English

Impact Grant
2013
Date Selected: 
April, 2013
College(s): 
Arts and Sciences
Department(s): 
English
Project Lead: 
Kay Halasek

Resources

Dr. Halasek and team (English, College of Arts and Sciences) incorporated elements of their Gates Foundation Grant supported MOOC for use in three for-credit, classroom-based pilot sections of the second-writing course English 2367. Adaptations included a large-scale peer-review management system and a writing analysis engine. The large-scale peer-review system facilitated sharing best practices between sections and made it possible for students to receive guided feedback from a larger pool of readers. The writing analysis engine provided students with standardized, contextualized feedback about their writings that supplemented instructor feedback. Simultaneously, both systems gathered information instructors can use to assess and improve their teaching in future sections. Following a successful pilot, these tools and related course materials will be made available for additional sections of 2367 offered in the English department each semester and online sections of English 1110 (First-year Writing), and made available in upcoming terms to second writing courses throughout the university.

Highlights

This pilot project ran in three sections of English 2367 during Spring 2014.

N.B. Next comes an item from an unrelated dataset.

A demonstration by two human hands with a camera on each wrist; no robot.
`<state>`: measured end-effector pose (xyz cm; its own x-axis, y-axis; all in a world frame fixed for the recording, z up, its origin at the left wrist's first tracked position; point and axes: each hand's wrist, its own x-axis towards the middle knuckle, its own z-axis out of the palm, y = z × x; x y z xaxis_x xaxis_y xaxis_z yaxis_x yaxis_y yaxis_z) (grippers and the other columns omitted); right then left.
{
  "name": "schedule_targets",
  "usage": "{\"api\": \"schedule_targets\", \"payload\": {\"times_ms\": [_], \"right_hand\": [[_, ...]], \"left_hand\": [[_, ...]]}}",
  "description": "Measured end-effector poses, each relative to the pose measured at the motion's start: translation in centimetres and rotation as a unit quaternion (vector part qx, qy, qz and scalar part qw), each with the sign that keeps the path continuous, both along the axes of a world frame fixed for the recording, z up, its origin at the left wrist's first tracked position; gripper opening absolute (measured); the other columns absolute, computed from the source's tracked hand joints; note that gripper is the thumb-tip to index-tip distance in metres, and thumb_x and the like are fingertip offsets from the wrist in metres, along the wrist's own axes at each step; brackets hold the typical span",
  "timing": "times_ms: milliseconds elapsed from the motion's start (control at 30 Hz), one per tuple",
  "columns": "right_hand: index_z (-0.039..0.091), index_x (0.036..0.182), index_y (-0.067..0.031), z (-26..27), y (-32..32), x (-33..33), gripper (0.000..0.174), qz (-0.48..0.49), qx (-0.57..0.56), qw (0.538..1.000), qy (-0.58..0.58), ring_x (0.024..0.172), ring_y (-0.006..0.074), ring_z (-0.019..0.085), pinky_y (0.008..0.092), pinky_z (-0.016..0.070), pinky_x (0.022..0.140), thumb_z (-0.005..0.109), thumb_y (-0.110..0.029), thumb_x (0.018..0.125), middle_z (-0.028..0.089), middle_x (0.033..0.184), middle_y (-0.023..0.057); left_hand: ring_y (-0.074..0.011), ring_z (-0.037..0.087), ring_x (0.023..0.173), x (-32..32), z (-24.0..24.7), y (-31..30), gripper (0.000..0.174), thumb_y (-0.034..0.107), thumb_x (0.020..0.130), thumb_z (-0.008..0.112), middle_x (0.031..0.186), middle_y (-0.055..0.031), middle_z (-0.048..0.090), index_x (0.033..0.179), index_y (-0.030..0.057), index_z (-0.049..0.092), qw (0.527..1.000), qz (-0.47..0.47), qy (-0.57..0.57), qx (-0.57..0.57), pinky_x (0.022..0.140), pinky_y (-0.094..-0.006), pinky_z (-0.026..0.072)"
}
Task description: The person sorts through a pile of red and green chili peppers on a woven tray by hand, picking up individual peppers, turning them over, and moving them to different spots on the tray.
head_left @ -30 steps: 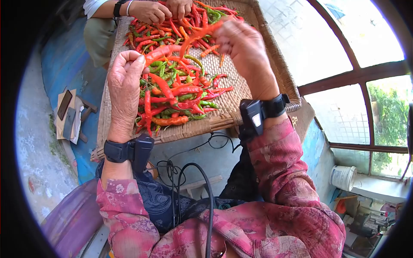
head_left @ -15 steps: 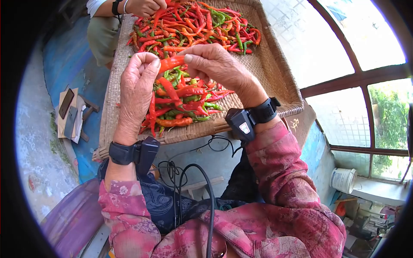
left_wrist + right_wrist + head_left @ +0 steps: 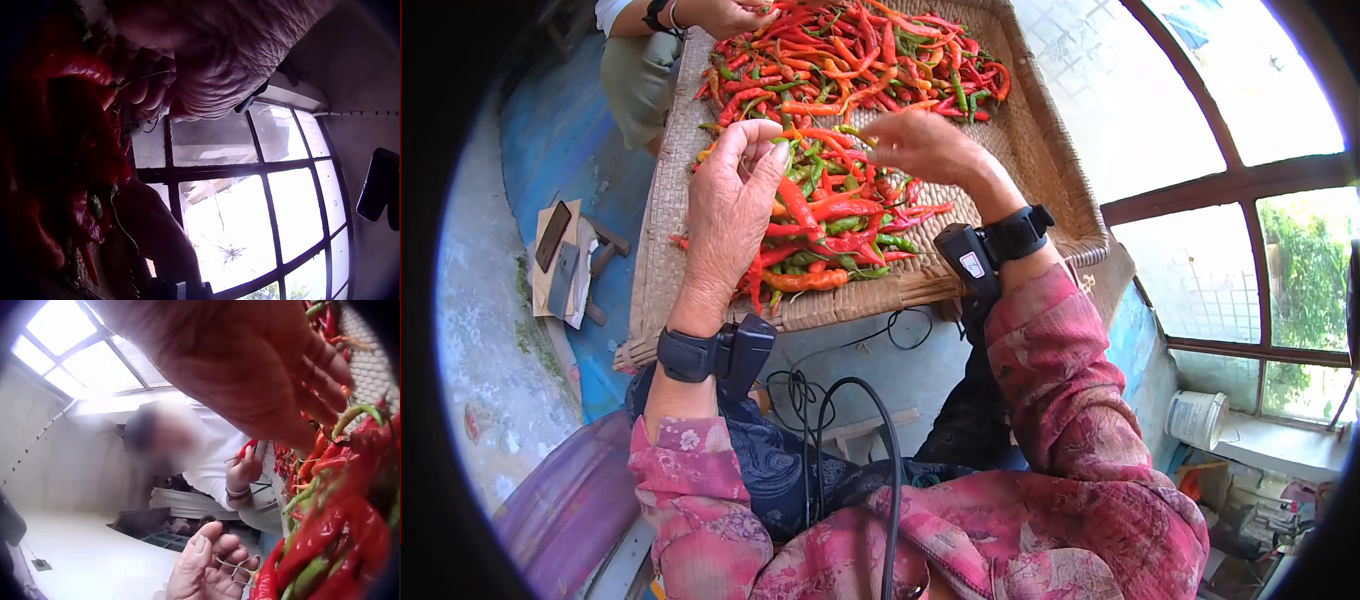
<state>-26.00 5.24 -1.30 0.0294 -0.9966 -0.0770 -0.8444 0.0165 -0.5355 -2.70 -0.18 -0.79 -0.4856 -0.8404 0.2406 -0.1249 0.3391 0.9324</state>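
Note:
My left hand [image 3: 735, 205] is raised over the near-left part of the woven tray, thumb near its bent fingers. In the right wrist view, thin chili stems [image 3: 234, 565] stick out between its curled fingers. My right hand [image 3: 935, 150] hovers over the tray's middle with fingers extended, holding nothing visible. Its fingertips are close to a curved yellow-green chili [image 3: 356, 415] in the right wrist view. Below both hands lies the near pile of red and green chilies [image 3: 840, 225]. Dark peppers [image 3: 75, 69] fill the left side of the left wrist view.
A larger heap of mostly red chilies [image 3: 850, 65] covers the far end of the woven tray [image 3: 1040, 150]. Another person's hand [image 3: 725, 15] is at the far left; the right wrist view shows a red chili [image 3: 240, 451] in it. Black cables [image 3: 890, 440] hang before my lap.
A second ago my right hand was up by the far heap; then both hands held a red chili between them. Now that chili is gone from between them and the right hand has moved right.

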Motion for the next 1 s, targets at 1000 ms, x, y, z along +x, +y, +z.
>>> {"api": "schedule_targets", "payload": {"times_ms": [1000], "right_hand": [[0.064, 0.095, -0.0041, -5.8, -2.7, -1.8, 0.034, -0.048, 0.027, 0.989, 0.136, 0.086, 0.0347, 0.062, 0.0427, 0.0486, 0.074, 0.062, -0.034, 0.078, 0.064, 0.089, 0.0195]], "left_hand": [[-0.0079, 0.059, 0.073, 0.3, 0.8, 0.6, 0.012, 0.012, 0.088, 0.059, 0.081, -0.0031, 0.063, 0.094, 0.0013, 0.060, 0.999, -0.011, -0.040, -0.013, 0.068, -0.0245, 0.0489]]}}
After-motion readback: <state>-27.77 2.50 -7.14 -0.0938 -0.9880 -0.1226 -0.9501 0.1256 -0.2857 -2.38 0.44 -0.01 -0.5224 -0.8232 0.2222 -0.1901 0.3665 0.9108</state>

What We Learned, in a Sentence

WEx—when employed in a pedagogically-robust fashion—has the potential to transform students’ engagement with their writing and learning at the University.

5 Specific Points

  • WEx, The Writers Exchange, successfully facilitated peer-based learning among students across multiple sections of English 2367.
  • The u.osu.edu blog site also facilitated peer-based learning across sections of English 2367 although less consistently or productively than anticipated.
  • Both WEx and u.osu.edu enabled individual student self-assessment as both technologies allowed students to view their own progress and performance relative to their peers.
  • WEx holds great value (if used across multiple sections of 2367 or other writing courses) as a mechanism for programmatic assessment and assessment of student learning.
  • WEx, if integrated in coming years into writing intensive courses across the curriculum, may also serve as a University-wide platform for writing assessment and student self-reflection on learning.